*** DATA SHOWN

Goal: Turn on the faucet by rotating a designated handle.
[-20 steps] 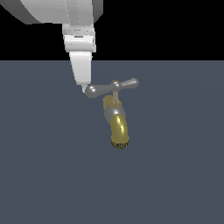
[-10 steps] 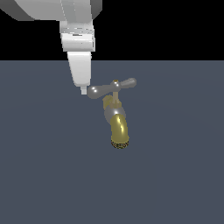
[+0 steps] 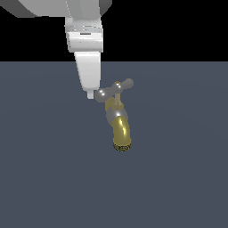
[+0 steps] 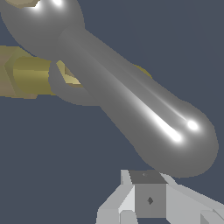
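Gripper (image 3: pixel 91 94), fingers pressed together, sat against the handle's (image 3: pixel 114 89) bulbous end mid-push; I judged the next move was continuing to sweep it round the faucet (image 3: pixel 118 120).

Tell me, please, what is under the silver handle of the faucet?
Under the handle sits the grey faucet body, leading down to the brass spout. The joint between handle and body is mostly covered.

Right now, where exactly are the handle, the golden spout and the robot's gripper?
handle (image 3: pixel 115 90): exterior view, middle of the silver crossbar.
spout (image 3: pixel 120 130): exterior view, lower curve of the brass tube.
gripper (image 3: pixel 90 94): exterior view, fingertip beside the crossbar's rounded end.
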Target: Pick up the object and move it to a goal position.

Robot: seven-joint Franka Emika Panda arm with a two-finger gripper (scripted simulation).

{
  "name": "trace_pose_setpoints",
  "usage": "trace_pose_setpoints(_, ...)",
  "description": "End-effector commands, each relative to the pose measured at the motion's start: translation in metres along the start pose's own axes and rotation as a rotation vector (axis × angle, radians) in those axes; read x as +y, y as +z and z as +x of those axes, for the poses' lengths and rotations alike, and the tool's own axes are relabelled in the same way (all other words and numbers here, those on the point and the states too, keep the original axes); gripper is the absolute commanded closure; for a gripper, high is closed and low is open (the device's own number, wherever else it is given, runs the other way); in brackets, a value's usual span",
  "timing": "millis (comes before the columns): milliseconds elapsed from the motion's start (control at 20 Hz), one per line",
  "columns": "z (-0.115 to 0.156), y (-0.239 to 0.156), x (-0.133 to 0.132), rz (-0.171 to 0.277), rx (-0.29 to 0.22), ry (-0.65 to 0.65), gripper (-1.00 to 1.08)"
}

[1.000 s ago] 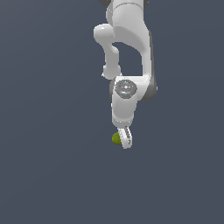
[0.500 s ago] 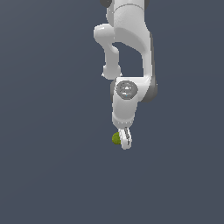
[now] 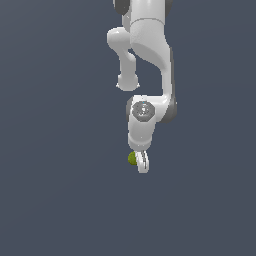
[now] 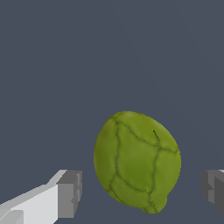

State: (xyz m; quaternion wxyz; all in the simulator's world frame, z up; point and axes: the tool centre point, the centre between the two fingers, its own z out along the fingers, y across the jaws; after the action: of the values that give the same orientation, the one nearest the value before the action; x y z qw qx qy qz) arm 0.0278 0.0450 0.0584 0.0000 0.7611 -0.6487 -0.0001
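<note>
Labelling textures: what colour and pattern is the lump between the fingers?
Olive-green lump with dark crack-like lines; clearest in wrist view.

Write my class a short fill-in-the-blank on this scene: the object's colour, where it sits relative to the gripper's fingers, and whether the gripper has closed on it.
1. The object is olive-____ in colour.
2. In the wrist view, the object lies ____ the two fingers.
3. A gap shows on each side of the object, so the gripper is ____.
4. In the exterior view, the arm is coloured ____.

Missing words: green; between; open; white
</note>
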Motion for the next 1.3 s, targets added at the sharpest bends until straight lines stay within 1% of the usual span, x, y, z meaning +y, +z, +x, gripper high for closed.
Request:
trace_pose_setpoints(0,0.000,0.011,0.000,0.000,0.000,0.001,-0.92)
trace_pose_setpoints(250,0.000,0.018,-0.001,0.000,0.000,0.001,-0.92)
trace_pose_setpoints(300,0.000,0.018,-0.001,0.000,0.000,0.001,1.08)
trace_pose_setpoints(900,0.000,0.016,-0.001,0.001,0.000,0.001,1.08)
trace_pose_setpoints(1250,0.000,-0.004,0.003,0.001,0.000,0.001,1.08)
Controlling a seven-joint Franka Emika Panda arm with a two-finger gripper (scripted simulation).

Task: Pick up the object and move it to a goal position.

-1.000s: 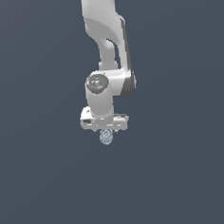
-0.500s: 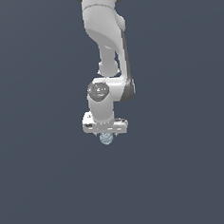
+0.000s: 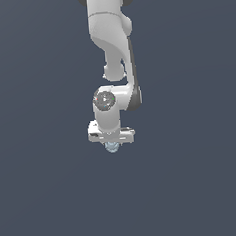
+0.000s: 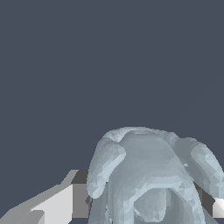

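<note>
In the exterior view the white, jointed Panda arm (image 3: 109, 50) comes down from twelve o'clock and ends in a short white crossbar, the tool (image 3: 112, 143), with the small pale blue-grey, bumpy, glassy lump (image 3: 112, 147) peeking out directly beneath it at six o'clock, much narrower than the bar. Nothing but flat dark slate background surrounds them, so whether the lump rests on a tabletop or hangs clear cannot be told here, and no goal marker shows. In the wrist view the lump (image 4: 151, 179) fills the near field, its faceted lobes bulging between a white-and-grey finger (image 4: 61, 203) on one side and a sliver of the other finger (image 4: 217, 208) on the opposite side; both look pressed against it, so the tool appears closed to the lump's width and gripping it. The lump sits centred in the tool, with no clear long axis, so I judge that the carry depends only on the grip holding.
</note>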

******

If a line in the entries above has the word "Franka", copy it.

* **THE ANSWER**:
Robot: seven-joint Franka Emika Panda arm with a two-finger gripper (scripted simulation).
Controlling a seven-joint Franka Emika Panda arm with a two-finger gripper (scripted simulation).

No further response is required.